→ **Problem details**
Print all records exactly, leaving nothing out.

→ **Provided records**
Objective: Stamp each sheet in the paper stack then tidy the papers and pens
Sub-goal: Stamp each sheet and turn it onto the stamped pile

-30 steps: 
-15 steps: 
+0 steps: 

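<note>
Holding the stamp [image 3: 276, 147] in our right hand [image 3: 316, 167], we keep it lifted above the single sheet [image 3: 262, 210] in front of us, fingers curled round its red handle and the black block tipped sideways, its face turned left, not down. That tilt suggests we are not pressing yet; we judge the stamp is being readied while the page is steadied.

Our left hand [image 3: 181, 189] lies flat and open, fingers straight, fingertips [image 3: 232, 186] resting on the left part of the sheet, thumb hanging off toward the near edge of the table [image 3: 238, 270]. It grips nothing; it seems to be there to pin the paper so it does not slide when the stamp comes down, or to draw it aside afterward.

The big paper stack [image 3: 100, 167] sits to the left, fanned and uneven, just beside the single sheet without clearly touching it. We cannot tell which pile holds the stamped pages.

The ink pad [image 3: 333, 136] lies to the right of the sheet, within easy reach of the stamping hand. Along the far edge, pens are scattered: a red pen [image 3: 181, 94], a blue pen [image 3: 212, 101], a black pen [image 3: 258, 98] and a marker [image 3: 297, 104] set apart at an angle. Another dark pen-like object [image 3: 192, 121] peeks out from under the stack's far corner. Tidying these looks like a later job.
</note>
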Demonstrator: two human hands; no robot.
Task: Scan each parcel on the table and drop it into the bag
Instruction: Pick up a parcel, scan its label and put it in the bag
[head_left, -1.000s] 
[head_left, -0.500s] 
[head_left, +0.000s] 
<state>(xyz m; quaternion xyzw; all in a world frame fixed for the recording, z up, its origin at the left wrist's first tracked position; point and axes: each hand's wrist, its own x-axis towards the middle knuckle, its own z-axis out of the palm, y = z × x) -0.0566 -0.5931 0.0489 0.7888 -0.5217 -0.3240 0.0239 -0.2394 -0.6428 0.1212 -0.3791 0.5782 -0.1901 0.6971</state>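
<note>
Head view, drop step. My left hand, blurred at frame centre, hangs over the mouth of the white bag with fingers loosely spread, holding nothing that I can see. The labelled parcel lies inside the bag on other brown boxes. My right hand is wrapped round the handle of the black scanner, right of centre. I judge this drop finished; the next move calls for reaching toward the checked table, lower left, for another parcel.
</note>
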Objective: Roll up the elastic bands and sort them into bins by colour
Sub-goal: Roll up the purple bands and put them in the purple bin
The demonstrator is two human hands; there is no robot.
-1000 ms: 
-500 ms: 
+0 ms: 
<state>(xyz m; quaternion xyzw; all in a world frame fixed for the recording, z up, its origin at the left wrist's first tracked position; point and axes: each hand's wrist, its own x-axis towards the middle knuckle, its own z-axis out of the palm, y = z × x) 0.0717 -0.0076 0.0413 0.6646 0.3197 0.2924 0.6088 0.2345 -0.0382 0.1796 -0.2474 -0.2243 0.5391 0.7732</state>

→ **Written response**
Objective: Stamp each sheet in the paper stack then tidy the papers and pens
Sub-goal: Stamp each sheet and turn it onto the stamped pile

-30 steps: 
-15 steps: 
+0 steps: 

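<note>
Holding the stamp [image 3: 276, 147] in our right hand [image 3: 316, 167], we keep it lifted above the single sheet [image 3: 262, 210] in front of us, fingers curled round its red handle and the black block tipped sideways, its face turned left, not down. That tilt suggests we are not pressing yet; we judge the stamp is being readied while the page is steadied.

Our left hand [image 3: 181, 189] lies flat and open, fingers straight, fingertips [image 3: 232, 186] resting on the left part of the sheet, thumb hanging off toward the near edge of the table [image 3: 238, 270]. It grips nothing; it seems to be there to pin the paper so it does not slide when the stamp comes down, or to draw it aside afterward.

The big paper stack [image 3: 100, 167] sits to the left, fanned and uneven, just beside the single sheet without clearly touching it. We cannot tell which pile holds the stamped pages.

The ink pad [image 3: 333, 136] lies to the right of the sheet, within easy reach of the stamping hand. Along the far edge, pens are scattered: a red pen [image 3: 181, 94], a blue pen [image 3: 212, 101], a black pen [image 3: 258, 98] and a marker [image 3: 297, 104] set apart at an angle. Another dark pen-like object [image 3: 192, 121] peeks out from under the stack's far corner. Tidying these looks like a later job.
</note>
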Demonstrator: two human hands; no robot.
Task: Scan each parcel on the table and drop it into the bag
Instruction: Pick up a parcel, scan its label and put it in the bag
[head_left, -1.000s] 
[head_left, -0.500s] 
[head_left, +0.000s] 
<state>(xyz m; quaternion xyzw; all in a world frame fixed for the recording, z up, its origin at the left wrist's first tracked position; point and axes: each hand's wrist, its own x-axis towards the middle knuckle, its own z-axis out of the palm, y = z × x) -0.0566 -0.5931 0.0489 0.7888 -0.5217 -0.3240 0.0239 -0.2394 -0.6428 0.1212 -0.3791 0.5782 -0.1901 0.6971</state>
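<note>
Head view, drop step. My left hand, blurred at frame centre, hangs over the mouth of the white bag with fingers loosely spread, holding nothing that I can see. The labelled parcel lies inside the bag on other brown boxes. My right hand is wrapped round the handle of the black scanner, right of centre. I judge this drop finished; the next move calls for reaching toward the checked table, lower left, for another parcel.
</note>
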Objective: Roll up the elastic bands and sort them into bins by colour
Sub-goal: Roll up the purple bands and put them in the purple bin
The demonstrator is two human hands; there is no robot.
-1000 ms: 
-500 ms: 
+0 ms: 
<state>(xyz m; quaternion xyzw; all in a world frame fixed for the recording, z up, its origin at the left wrist's first tracked position; point and axes: each hand's wrist, its own x-axis towards the middle knuckle, its own z-axis out of the palm, y = z × x) 0.0717 -0.0076 0.0413 0.6646 0.3197 0.2924 0.6088 0.2345 -0.0382 0.1796 -0.2474 -0.2243 0.5391 0.7732</state>

Nothing else belongs in this answer.